▶ **PROBLEM TO SOLVE**
Look through the records and copy each line that has "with" in it.

[Stored items from a collection]

+++

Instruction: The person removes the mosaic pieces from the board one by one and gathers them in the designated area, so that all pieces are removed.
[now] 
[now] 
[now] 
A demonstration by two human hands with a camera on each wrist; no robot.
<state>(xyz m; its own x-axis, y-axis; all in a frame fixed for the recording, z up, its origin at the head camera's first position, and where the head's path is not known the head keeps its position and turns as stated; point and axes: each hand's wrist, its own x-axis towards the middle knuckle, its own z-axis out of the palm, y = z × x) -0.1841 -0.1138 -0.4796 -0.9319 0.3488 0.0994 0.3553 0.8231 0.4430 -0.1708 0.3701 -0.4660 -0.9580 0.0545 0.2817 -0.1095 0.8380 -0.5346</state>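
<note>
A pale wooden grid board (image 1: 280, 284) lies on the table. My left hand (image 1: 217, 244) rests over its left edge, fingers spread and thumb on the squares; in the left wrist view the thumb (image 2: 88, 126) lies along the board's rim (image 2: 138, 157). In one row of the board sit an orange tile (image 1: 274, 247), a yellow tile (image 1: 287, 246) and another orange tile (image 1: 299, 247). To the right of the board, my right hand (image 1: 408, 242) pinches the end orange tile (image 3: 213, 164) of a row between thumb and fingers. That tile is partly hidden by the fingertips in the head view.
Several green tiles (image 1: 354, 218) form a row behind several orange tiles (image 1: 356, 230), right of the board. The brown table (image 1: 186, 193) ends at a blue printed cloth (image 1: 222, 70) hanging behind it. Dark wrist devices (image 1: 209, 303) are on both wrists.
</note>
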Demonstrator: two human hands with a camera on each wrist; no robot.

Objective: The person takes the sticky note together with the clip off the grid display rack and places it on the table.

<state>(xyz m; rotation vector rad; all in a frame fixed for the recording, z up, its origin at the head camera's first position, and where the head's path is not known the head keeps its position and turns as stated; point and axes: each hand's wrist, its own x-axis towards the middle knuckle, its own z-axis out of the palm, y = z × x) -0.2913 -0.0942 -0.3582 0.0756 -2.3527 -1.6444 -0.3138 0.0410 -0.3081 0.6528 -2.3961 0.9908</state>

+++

▶ **TASK ANSWER**
A demonstration by two human hands with a camera on each wrist; no robot.
Demonstrator: two human hands with a camera on each wrist; no robot.
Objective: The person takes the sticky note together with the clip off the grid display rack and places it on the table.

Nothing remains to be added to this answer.